Maria Clara Lucchetti Bingemer *
Difícil a inspiração ao pensar no novo ano que por aí vem. Difícil
porque se termina em geral o ano com o cansaço acumulado de tudo o que
foi vivido, trabalhado, sofrido e frustrado, defraudado, perdido. E, no
entanto, é preciso tentar animar-se, reerguer-se, preparar-se. Pois
dentro de poucos dias ele estará aí... 2013, um ano a mais. E haverá
que vivê-lo.
E como vivê-lo sem esperança? Sem essa abertura de coração
para a surpresa que deve caracterizar todo fim de ano? Sem essa
expectativa de que tudo será melhor, como enfrentar a longa sucessão de
mais de 300 dias que se desdobra à nossa frente? Como acolhê-la,
saudá-la, beber champanha à sua chegada?
O fato é
que, como dizia o poeta maior, Carlos Drummond de Andrade,
“Não precisa
fazer lista de boas intenções para arquivá-las na gaveta.
Não precisa
chorar arrependido pelas besteiras consumadas
nem parvamente acreditar
que, por decreto de esperança,
a partir de janeiro as coisas mudem e
seja tudo claridade,
recompensa, justiça entre os homens e as nações,
liberdade com cheiro e gosto de pão matinal,
direitos respeitados,
começando pelo direito augusto de viver.
Para ganhar um Ano Novo que mereça este nome, você, meu caro,
tem de
merecê-lo, tem de fazê-lo novo, eu sei que não é fácil,
mas tente,
experimente, consciente. É dentro de você que
o Ano Novo cochila e
espera desde sempre”.
Pois então, vamos lá. Sigo o poeta
e penso: em lugar de esperar que aconteça, o que devo fazer para que o
ano seja novo? O que em mim tem que nascer, renascer, ser recriado para
que o ano tenha cheiro e gosto de manhã e não sabor murchado e dormido
de anteontem?
Creio que a primeira coisa é sacudir a poeira
dos hábitos e acomodações instalados em meu interior. Com a idade
vamos ficando ranzinzas, acostumados a certas coisas, horários,
atitudes, sequências...Tentarei deixar que os mais jovens – filhos,
netos, alunos – baguncem minha vida e meus esquemas. Que inventem e
reinventem horários, prioridades, posição dos móveis, ordem de alimentos,
programas. Deixar-se surpreender e passar o bastão de comando deve ser
bom. Agora é a vez de eles inventarem a vida. Quem sabe não a
inventam melhor do que eu?
Depois, em seguida, vem a
atenção à minha renovação particular. Já que o tempo passa e certo
declínio é inevitável, é bom no Novo Ano fazê-lo ao menos mais
trabalhoso. Renovar-se fisicamente, com atenção, carinho
e cuidado ao irmão corpo para que o mesmo não pife. Alimentá-lo
saudavelmente, movimentá-lo para que não chie com artrites e males
afins. Ou chie menos. Cuidar-se, respeitar os ritmos do corpo, ouvir
suas queixas e clamores. Para oferecer aos outros uma presença mais
tranquila e menos incômoda.
Em seguida, e não digna de
menos atenção, está a renovação interior, que anda muito descuidada e
negligenciada. O acúmulo de trabalho acaba sempre obstruindo veias e
artérias da integridade intelectual e sobretudo espiritual. O ativismo é
febril e chega a sufocar. No cansaço que marca este fim de ano, quem
sabe não tento no ano que vem discernir melhor os compromissos, separar
tempo em quantidade adequada para a leitura, a oração, o lazer. E,
assim, não atravessar madrugadas ou passar noites insones para dar conta
de tudo.
Renovar igualmente o cuidado com as relações. Refazer
laços antigos que por alguma razão afrouxaram ou ameaçam romper-se.

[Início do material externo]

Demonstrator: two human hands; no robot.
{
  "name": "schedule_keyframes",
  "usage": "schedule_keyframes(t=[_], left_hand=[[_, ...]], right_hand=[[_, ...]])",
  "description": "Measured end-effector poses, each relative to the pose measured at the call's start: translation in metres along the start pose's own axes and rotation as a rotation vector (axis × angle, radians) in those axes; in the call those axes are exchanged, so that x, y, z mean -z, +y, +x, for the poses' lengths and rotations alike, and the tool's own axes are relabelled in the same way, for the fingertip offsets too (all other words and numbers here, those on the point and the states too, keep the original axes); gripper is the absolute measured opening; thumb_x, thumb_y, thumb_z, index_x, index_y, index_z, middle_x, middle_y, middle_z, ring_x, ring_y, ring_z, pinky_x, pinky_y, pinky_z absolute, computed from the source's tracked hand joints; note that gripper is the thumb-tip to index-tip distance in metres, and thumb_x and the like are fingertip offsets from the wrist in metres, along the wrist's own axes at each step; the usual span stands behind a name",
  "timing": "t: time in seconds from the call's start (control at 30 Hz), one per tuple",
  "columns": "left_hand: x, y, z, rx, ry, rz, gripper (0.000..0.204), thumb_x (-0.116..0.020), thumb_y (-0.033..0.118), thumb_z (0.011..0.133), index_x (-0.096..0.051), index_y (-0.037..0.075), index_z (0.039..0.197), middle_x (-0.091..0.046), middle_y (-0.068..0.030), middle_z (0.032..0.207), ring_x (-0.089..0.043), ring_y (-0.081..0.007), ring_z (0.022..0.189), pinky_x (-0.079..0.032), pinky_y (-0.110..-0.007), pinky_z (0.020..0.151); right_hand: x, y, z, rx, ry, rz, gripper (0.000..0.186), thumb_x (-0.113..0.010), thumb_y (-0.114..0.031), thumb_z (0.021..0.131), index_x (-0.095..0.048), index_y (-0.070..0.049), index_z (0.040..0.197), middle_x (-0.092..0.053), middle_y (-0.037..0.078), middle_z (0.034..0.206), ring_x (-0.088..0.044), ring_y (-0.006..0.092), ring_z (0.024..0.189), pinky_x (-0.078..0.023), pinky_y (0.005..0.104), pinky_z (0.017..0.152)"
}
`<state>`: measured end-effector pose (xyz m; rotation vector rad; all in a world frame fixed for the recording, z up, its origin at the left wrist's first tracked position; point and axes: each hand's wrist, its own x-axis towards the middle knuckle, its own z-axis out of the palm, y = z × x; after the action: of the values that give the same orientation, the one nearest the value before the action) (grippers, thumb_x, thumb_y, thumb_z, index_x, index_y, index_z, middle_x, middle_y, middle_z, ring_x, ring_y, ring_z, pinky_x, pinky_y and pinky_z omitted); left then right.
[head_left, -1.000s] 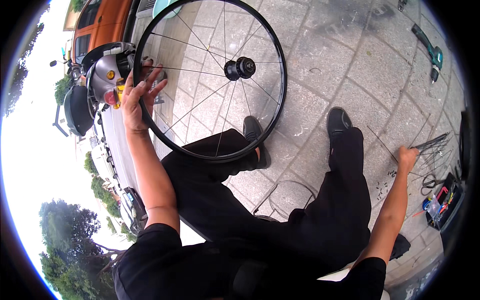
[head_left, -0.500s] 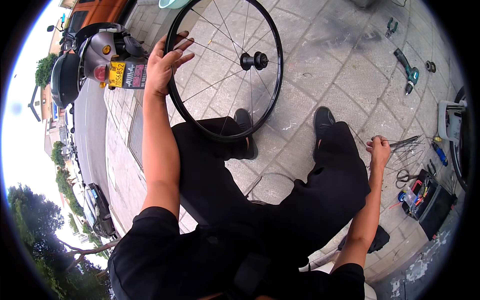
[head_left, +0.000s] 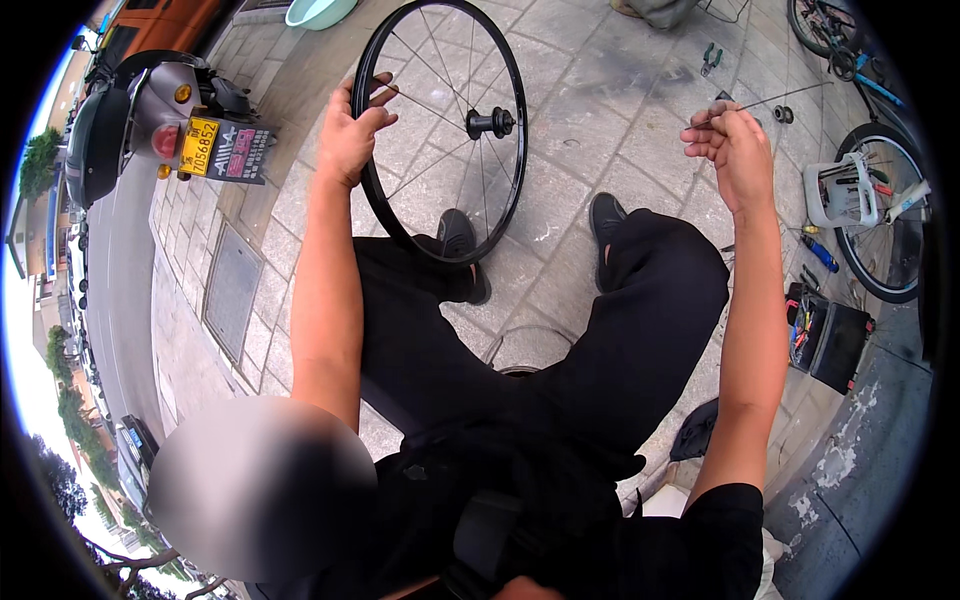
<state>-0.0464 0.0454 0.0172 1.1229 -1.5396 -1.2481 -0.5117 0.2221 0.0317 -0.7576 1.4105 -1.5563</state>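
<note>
My left hand (head_left: 352, 135) grips the left side of a black spoked wheel rim (head_left: 519, 165), held upright at a slant with its black hub (head_left: 490, 123) facing right and several spokes fitted. My right hand (head_left: 730, 145) is raised right of the wheel, apart from it, fingers pinched on a long thin spoke (head_left: 790, 94) that reaches toward the upper right. My legs in black trousers (head_left: 650, 290) are bent below the wheel.
At left stand a scooter (head_left: 140, 130) and a basin (head_left: 315, 10). Right are pliers (head_left: 711, 60), a bicycle wheel (head_left: 885, 270), a white crate (head_left: 830, 215), a blue tool (head_left: 820, 250) and an open toolbox (head_left: 830, 335). A metal cover (head_left: 233, 290) lies in the paving (head_left: 560, 90).
My right hand has risen from the spokes on the ground at the right, bringing one spoke up toward the wheel. The wheel in my left hand is turned more edge-on.
</note>
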Motion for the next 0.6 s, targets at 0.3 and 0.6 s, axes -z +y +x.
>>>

Cuidar com especial atenção dos novos amigos que ainda são plantas
frágeis no jardim da vida e merecem olhar mais profundo e comunicação
mais intensa. Incluir os distantes e os tristes, os sozinhos e os
abandonados, aqueles que não percebemos que foram se afastando porque
não podem mais participar das nossas circunstâncias por vários motivos:
falta de forças, de dinheiro, de tranquilidade...enfim todas as faltas
que cavam em nós abismos intransponíveis.
E se tudo isso não
conseguir ser feito, aportar ali onde sou sempre esperada e onde meus
tantos anos já tão vividos são sempre renovados por um amor que jamais
se desgasta, diminui ou envelhece. Em Deus, que é sempre novo e que a
cada manhã me desperta como um Pai, ou um noivo, ou um Amigo maior,
dizendo-me que a vida me espera e que sou sempre convidada a vivê-la
intensa e plenamente. Feliz 2013 para todos e todas!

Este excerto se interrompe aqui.